Goldmine of papers: https://arxiv.org/search/cs?searchtype=author&query=Sutton,+R+S
talks & interviews
Edan Meyer Interview
- We can’t continue train our nets because the wrong parts change - the step size is the same for all neurons with sgd or even adam (which at least changes step size throughout). Keyword: Catastrophic forgetting.
- IDBID (meta learning) & continual backprop pay close attention to which parts should be stable or change a lot
- instead of figuring out how to overcome this problem, we avoid it by saving the data, training with batches, by using replay buffers, … , washing it out.
- And for online learning, we just say it doesn’t work… learning one by one as the data comes… like irl.
- “It’s harder to do, so we’re not gonna do it” - … because there is no immediate business value in doing fundamental research that would lead to actual breakthroughs in efficiency, effectiveness and areas of application. Stuff that would actually lead to AGI.

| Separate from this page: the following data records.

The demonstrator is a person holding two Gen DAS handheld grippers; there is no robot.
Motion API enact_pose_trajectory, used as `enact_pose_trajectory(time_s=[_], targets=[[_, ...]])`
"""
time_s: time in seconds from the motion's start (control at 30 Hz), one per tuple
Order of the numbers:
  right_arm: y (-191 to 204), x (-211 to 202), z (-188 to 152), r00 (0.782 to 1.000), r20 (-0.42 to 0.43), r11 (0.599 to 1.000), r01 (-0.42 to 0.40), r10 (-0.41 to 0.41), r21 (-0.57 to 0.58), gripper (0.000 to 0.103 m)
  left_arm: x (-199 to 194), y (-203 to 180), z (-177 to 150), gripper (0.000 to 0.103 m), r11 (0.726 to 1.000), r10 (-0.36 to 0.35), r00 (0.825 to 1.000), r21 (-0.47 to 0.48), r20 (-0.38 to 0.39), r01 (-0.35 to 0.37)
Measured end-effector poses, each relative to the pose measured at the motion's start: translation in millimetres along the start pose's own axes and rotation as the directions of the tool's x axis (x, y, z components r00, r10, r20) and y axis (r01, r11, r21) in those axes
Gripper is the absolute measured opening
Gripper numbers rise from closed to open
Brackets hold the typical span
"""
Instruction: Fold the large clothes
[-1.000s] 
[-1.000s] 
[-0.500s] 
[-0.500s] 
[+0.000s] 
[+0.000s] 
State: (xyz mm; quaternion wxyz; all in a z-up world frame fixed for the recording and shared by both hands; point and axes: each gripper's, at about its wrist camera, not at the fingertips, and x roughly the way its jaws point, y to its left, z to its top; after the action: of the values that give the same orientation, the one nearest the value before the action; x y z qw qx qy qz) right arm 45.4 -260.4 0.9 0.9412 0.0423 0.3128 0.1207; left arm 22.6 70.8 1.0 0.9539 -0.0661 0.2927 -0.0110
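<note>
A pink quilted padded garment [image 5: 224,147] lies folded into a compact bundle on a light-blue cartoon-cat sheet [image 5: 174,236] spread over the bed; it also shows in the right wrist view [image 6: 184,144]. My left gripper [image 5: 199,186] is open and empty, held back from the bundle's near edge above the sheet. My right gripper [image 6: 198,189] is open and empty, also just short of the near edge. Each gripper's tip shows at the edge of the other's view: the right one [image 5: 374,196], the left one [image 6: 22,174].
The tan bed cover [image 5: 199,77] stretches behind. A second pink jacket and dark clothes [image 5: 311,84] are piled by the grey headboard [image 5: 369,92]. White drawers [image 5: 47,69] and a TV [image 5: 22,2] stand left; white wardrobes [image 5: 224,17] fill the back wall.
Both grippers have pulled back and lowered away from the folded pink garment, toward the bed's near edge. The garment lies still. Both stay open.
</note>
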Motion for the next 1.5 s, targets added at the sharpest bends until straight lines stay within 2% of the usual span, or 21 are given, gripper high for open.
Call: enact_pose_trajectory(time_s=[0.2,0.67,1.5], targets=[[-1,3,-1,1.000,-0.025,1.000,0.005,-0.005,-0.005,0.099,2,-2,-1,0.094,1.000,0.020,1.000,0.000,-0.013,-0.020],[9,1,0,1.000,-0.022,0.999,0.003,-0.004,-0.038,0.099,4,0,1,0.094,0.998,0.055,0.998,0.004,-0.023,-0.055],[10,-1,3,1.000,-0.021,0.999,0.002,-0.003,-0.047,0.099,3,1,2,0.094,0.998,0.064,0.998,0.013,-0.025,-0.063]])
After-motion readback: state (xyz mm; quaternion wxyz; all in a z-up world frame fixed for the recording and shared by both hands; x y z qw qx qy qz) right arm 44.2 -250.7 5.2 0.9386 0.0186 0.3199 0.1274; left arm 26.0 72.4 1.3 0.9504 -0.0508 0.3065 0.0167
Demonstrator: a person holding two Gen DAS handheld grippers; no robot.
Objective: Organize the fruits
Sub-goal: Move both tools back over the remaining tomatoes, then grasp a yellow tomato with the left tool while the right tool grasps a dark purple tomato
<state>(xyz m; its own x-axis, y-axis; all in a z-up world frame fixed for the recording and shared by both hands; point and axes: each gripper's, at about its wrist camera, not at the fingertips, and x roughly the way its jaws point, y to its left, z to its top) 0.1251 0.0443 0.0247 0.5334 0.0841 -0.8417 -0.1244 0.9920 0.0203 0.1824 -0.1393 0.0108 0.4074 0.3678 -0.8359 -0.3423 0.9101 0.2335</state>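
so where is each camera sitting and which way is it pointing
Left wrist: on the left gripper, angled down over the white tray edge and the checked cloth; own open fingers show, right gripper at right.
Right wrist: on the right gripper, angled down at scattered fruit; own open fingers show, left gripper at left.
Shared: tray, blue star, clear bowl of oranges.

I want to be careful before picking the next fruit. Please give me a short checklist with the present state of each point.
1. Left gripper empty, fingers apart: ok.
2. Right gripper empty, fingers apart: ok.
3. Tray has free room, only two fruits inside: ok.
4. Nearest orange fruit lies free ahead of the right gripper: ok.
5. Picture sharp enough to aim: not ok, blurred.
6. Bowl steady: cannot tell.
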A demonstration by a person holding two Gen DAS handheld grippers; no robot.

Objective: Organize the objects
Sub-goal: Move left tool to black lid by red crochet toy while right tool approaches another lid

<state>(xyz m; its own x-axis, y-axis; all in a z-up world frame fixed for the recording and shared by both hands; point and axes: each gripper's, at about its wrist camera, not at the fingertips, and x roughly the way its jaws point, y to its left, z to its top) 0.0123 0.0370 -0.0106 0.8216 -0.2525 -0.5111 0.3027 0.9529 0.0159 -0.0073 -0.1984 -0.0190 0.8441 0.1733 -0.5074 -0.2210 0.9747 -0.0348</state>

Something that is obvious to you but not to others will be the greatest contribution to the field.
What did he say about control theory again at the end?
Upper Bound 2023: Insights Into Intelligence, Keynote by Richard S. Sutton
- Moore’s law is underlying all our advances
- Tool AI vs Agentic AI
- With complicated things, people tend to grab onto one thing that works and say that’s the only important thing:
- “Gradient Descent is all you need” (dismissing ideas from RL and Control)
- “Learning by prediction is all you need” / “All cognition is just prediction”
- “Scaling is all you need” (AI hype bubble: OpenAI & Co, magic, …)
These are all issues that AI alignment, the AI doomers, do not address. But these are the crucial ones. That’s what I actually want to write my AI and Marxism - Article Notes about (and not some stupid debates abt consciousness bcs the comrades think all AI that’s possible is like supervised learning).
Because the things in the bullets here are what capitalism cannot solve.
The Future of Artificial Intelligence Belongs to Search and Learning
The argument that once we reach AI as smart as humans, then it could just recursively self-improve itself over night and fooom off is completely unprincipled, since this recursive self-improvement is already priced into moore’s law (tools get smarter → smarter tools)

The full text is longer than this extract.